> **WHAT THE EXERCISE ASKS**:
Only lines with the word "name" are wanted; copy each of them from the listing below.

□ □ □

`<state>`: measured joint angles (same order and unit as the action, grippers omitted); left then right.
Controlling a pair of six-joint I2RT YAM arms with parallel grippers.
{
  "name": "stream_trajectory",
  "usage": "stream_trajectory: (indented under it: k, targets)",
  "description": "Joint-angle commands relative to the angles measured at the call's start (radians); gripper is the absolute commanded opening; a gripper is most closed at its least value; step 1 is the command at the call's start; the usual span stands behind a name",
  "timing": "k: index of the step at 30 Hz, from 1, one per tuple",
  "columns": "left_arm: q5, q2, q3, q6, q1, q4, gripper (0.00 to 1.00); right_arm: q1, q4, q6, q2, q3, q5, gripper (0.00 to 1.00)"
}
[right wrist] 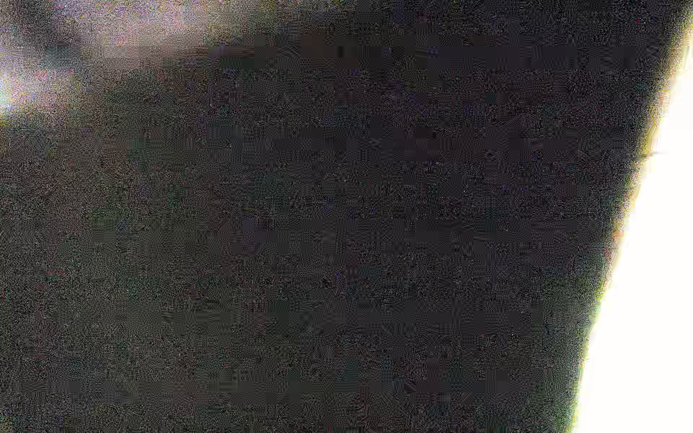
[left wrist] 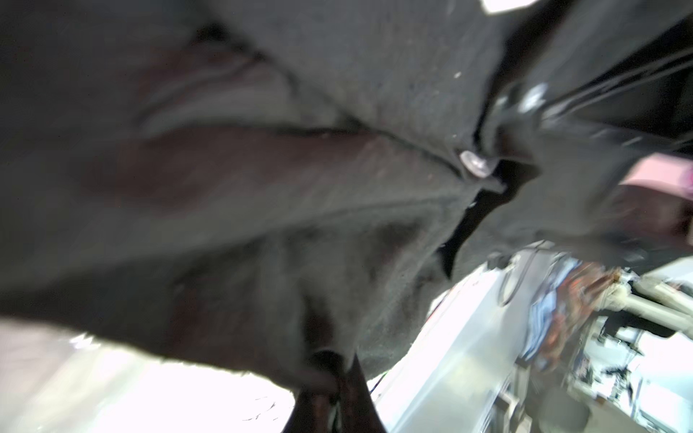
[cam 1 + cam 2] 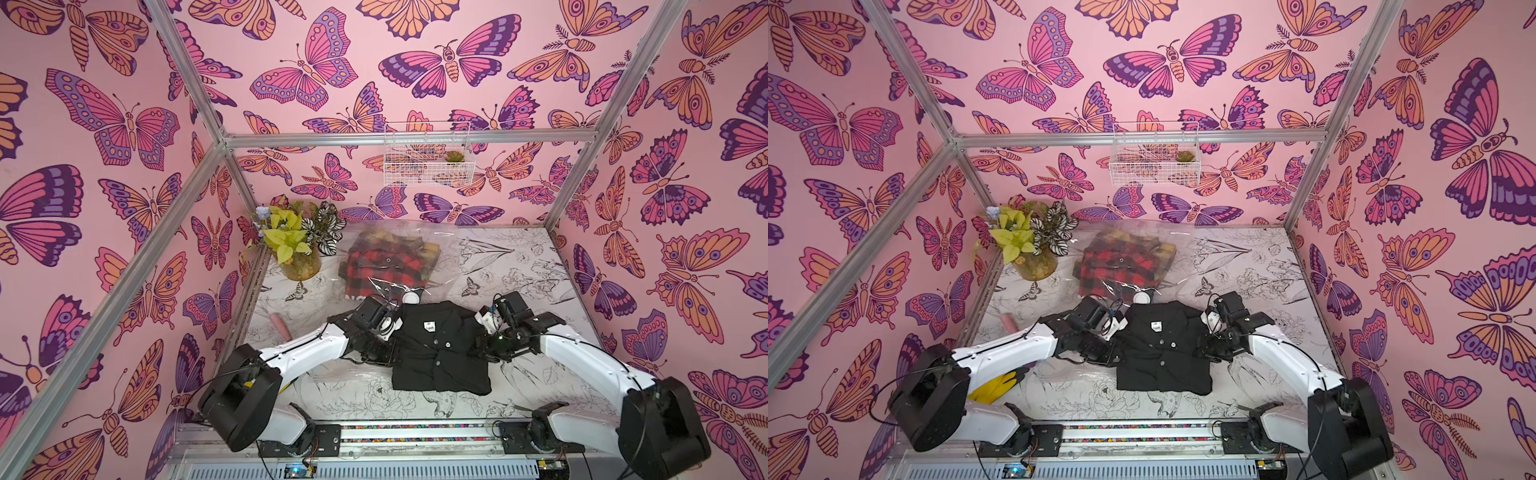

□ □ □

> **OUTPUT FOR THIS EXERCISE**:
  "name": "stream_trajectory",
  "description": "Joint-angle commands relative to the angles measured at the call's start (radians); gripper is the absolute commanded opening; a gripper is most closed at its least value; step 1 is the command at the call's start; the usual span stands behind a name",

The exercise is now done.